───── Dataset content

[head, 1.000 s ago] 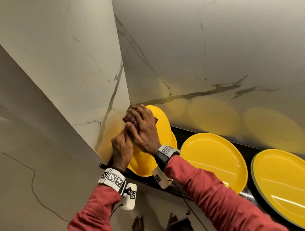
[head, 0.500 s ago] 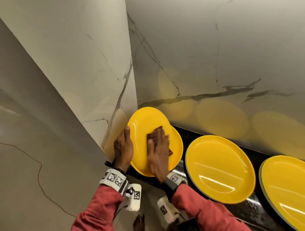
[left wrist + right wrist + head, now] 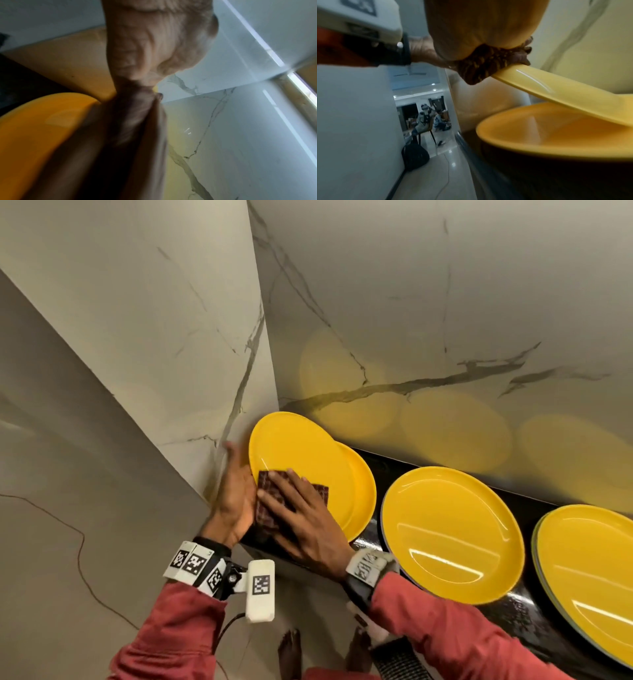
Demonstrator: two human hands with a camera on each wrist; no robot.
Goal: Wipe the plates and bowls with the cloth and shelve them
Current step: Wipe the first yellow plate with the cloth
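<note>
A yellow plate (image 3: 301,460) sits tilted at centre left of the head view, its lower edge lifted over a second yellow plate (image 3: 363,491) lying flat beneath it on a black shelf (image 3: 387,463) in a marble corner. A dark reddish-brown checked cloth (image 3: 270,501) lies on the lower left part of the tilted plate. The right hand (image 3: 301,522) presses flat on the cloth with its fingers straight and slightly spread. The left hand (image 3: 236,494) holds the plate's left rim from the side, fingers extended along the edge towards the wall; how tightly it grips cannot be told, and the left wrist view is too blurred to help. In the right wrist view the cloth (image 3: 488,63) bunches under the palm against the plate's rim (image 3: 539,83).

To the right in the head view, a third yellow plate (image 3: 452,535) rests flat on the shelf, and a stack of yellow plates (image 3: 589,583) fills the lower right edge. Marble wall (image 3: 445,285) with dark veins rises behind, showing yellow reflections. Both wrists wear white marker bands (image 3: 191,563) over red sleeves (image 3: 462,642).
</note>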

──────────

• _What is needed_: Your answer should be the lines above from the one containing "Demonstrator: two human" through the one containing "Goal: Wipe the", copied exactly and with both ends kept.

• _Written reply_:
Demonstrator: two human hands with a camera on each wrist; no robot.
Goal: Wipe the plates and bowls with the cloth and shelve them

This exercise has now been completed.